» **EXERCISE**
Return only these lines: the one that contains "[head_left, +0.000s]" and every line after it through the end of the listing, exactly, without pictures.
BEGIN RECORDED INFORMATION
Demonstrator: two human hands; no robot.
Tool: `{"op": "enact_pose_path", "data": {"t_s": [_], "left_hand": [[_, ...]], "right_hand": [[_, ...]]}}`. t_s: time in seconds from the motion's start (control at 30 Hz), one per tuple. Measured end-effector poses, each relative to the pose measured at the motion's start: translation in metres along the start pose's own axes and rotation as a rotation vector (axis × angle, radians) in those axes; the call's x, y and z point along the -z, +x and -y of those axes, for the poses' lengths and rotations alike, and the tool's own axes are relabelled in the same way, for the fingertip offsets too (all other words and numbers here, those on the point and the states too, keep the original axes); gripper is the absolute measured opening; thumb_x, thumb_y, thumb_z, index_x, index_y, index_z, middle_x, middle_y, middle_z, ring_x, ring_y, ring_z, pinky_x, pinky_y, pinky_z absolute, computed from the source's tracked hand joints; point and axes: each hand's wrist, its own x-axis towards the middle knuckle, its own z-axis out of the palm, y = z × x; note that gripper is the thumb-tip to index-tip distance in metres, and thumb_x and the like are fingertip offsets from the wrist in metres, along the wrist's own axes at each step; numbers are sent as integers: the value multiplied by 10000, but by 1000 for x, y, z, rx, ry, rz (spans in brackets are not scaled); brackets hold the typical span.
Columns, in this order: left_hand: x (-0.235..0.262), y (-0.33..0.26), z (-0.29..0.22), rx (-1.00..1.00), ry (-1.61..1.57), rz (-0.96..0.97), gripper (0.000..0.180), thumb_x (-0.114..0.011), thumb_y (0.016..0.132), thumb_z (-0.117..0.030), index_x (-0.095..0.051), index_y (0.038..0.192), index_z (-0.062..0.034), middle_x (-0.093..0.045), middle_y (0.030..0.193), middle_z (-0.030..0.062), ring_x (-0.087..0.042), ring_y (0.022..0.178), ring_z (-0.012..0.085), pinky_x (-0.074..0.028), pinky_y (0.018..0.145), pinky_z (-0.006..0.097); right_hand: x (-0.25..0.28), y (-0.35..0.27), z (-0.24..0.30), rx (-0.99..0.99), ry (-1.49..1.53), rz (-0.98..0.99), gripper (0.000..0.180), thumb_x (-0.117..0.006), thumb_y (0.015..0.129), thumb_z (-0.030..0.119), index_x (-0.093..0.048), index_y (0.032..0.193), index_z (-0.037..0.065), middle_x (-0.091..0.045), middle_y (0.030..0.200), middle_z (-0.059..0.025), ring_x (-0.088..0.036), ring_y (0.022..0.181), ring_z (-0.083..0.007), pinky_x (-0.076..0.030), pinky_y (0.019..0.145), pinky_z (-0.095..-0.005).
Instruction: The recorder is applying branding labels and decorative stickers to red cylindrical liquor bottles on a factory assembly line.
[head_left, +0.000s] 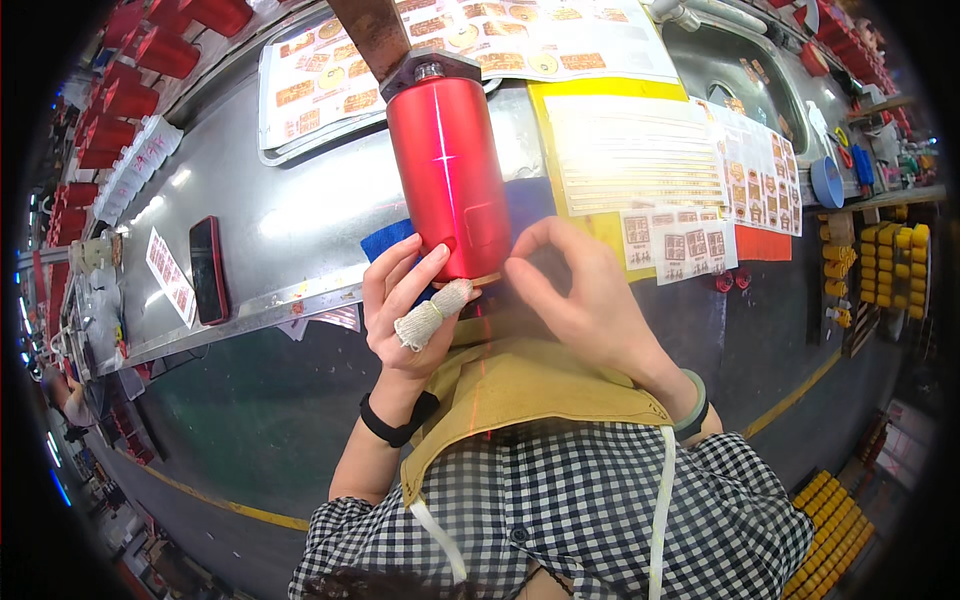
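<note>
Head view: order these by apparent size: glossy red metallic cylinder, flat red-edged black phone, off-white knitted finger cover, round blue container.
1. Glossy red metallic cylinder, clearly largest
2. Flat red-edged black phone and off-white knitted finger cover: too alike to rank
3. Round blue container, smallest

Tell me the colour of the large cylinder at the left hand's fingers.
The cylinder is shiny red, showing best in the head view.
</note>
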Motion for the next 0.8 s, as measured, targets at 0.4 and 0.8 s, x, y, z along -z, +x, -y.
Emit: {"op": "enact_pose_path", "data": {"t_s": [0.4, 0.8], "left_hand": [[6, -3, -2, -80, 118, 52, 252, -848, 767, -10, -783, 981, -128, -742, 1183, 90, -657, 1140, 337, -560, 908, 405], [13, 9, 6, -200, 144, 179, 159, -782, 812, 10, -725, 932, -79, -721, 1235, 107, -636, 1180, 382, -575, 936, 434]], "right_hand": [[-3, -2, -2, -3, 5, 2, 182, -710, 928, 159, -630, 990, 8, -674, 861, -132, -671, 750, -225, -513, 677, -347], [-2, 0, -13, 0, 2, -28, 161, -657, 939, 158, -639, 992, 8, -675, 880, -125, -614, 695, -213, -479, 638, -345]]}}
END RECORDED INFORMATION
» **ANSWER FOR THIS EXERCISE**
[head_left, +0.000s] 
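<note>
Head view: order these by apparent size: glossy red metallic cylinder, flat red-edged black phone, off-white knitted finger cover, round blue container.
1. Glossy red metallic cylinder, clearly largest
2. Flat red-edged black phone and off-white knitted finger cover: too alike to rank
3. Round blue container, smallest

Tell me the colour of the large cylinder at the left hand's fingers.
The cylinder is shiny red, showing best in the head view.
</note>
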Motion for the next 0.8 s, as measured, targets at 0.4 and 0.8 s, x, y, z along -z, +x, -y.
Emit: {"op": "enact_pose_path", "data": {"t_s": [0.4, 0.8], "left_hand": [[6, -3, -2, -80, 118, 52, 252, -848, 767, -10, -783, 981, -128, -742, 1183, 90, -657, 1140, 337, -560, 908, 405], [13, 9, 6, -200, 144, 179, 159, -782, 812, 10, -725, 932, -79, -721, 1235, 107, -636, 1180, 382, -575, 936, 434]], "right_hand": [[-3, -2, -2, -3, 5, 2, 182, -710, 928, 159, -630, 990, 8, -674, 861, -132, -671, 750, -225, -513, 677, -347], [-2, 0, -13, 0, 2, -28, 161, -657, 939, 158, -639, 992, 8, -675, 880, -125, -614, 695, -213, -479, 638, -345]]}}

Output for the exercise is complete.